### WHAT THE TASK ASKS
Only those lines in the data below from the line containing "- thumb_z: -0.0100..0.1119" through the line containing "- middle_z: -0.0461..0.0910", both included, should be restated word for word.

_ _ _ _

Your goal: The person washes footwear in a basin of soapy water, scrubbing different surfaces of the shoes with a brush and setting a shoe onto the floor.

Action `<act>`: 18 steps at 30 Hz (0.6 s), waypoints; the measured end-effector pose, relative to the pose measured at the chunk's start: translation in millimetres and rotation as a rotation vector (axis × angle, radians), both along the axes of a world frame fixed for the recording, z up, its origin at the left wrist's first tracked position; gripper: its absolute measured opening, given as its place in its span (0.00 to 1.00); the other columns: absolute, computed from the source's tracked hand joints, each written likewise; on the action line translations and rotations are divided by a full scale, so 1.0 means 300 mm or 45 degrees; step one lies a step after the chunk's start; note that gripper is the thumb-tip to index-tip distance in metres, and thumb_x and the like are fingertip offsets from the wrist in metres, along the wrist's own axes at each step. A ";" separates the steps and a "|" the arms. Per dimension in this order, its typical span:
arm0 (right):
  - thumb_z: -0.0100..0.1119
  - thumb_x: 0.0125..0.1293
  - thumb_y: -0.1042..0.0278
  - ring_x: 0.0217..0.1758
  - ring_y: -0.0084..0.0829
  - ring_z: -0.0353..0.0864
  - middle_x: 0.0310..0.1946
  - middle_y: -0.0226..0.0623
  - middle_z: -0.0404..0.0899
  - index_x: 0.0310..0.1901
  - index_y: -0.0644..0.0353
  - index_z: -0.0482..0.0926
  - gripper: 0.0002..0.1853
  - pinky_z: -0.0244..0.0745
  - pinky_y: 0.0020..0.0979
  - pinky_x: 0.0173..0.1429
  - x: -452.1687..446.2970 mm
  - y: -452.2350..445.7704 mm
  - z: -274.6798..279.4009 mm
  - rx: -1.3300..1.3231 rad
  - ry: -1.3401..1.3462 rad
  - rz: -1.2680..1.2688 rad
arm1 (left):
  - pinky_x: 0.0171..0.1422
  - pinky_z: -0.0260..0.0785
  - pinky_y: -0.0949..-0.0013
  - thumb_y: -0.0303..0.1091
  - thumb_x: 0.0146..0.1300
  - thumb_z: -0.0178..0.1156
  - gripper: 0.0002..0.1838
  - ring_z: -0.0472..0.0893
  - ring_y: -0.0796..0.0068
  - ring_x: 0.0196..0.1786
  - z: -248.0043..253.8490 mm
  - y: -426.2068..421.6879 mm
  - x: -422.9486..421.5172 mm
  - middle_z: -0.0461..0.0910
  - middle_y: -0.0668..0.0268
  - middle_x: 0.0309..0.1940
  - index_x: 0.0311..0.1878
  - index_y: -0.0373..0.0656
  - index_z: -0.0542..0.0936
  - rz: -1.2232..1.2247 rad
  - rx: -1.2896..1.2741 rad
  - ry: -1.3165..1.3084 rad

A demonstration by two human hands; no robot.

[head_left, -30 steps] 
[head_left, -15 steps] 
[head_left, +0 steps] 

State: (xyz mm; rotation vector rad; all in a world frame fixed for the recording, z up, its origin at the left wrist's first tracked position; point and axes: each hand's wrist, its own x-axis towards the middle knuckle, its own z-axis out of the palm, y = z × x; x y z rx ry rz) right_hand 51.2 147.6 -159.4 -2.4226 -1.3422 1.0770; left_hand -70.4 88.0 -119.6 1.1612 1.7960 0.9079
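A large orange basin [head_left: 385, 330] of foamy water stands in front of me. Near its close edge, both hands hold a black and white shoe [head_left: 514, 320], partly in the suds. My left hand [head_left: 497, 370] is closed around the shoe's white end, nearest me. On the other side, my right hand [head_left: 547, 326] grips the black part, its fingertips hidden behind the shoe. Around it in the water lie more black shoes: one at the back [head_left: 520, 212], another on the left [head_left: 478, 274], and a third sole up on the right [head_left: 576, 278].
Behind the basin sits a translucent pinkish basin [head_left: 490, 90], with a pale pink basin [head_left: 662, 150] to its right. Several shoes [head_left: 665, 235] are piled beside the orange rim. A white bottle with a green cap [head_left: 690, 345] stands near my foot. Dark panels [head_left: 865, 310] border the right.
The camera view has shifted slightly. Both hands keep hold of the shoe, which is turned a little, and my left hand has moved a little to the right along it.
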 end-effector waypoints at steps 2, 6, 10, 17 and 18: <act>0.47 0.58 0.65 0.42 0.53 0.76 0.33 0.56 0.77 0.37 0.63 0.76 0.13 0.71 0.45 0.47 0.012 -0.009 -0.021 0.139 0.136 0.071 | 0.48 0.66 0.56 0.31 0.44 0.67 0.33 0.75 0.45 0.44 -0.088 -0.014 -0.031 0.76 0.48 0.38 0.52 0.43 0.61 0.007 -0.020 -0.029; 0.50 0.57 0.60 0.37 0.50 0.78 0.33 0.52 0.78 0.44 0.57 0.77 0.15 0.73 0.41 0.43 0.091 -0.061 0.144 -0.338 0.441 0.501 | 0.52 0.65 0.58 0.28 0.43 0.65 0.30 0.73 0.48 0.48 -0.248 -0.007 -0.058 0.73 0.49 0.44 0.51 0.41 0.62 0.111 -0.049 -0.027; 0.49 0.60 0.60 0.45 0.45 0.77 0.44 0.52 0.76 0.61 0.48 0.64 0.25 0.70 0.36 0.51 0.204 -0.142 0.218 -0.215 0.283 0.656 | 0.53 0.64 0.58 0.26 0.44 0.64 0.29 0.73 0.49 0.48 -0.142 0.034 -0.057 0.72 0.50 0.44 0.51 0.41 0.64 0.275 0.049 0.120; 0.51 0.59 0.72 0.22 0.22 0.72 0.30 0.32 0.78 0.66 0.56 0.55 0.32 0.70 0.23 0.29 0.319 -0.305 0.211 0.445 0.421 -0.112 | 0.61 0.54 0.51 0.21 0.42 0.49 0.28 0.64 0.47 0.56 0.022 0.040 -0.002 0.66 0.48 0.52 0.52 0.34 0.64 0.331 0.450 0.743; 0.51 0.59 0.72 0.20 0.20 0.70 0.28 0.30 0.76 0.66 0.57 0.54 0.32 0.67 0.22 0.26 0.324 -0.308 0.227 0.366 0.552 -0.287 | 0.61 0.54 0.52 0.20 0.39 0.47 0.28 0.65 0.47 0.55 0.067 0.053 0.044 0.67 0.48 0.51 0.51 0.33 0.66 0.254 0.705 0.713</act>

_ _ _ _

### EXERCISE SOLUTION
  - thumb_z: -0.0100..0.1119
  - thumb_x: 0.0125..0.1293
  - thumb_y: -0.1042..0.0278
  - ring_x: 0.0217..0.1758
  - ring_y: -0.0084..0.0829
  - ring_z: -0.0353..0.0864
  - middle_x: 0.0310..0.1946
  - middle_y: -0.0226..0.0623
  - middle_z: -0.0404..0.0899
  - index_x: 0.0310..0.1901
  - index_y: -0.0644..0.0353
  - index_z: -0.0482..0.0926
  - gripper: 0.0002..0.1853
  - pinky_z: -0.0244..0.0745
  - pinky_y: 0.0020..0.0979
  - pinky_x: 0.0173..0.1429
  - x: -452.1687..446.2970 mm
  - y: -452.2350..445.7704 mm
  - z: -274.6798..279.4009 mm
  - rx: -1.3300..1.3231 rad
  - ry: -1.3401..1.3462 rad
  - rz: -1.2680..1.2688 rad
arm1 (left):
  - pinky_x: 0.0171..0.1422
  - pinky_z: -0.0260..0.0785
  - pinky_y: -0.0949..-0.0013
  - thumb_y: -0.0303..0.1091
  - thumb_x: 0.0146..0.1300
  - thumb_z: -0.0178..0.1156
  - gripper: 0.0002..0.1838
  - ring_z: -0.0472..0.0893
  - ring_y: -0.0796..0.0068
  - ring_x: 0.0196..0.1786
  - z: -248.0043..253.8490 mm
  - y: -426.2068..421.6879 mm
  - x: -422.9486..421.5172 mm
  - middle_z: -0.0461..0.0910

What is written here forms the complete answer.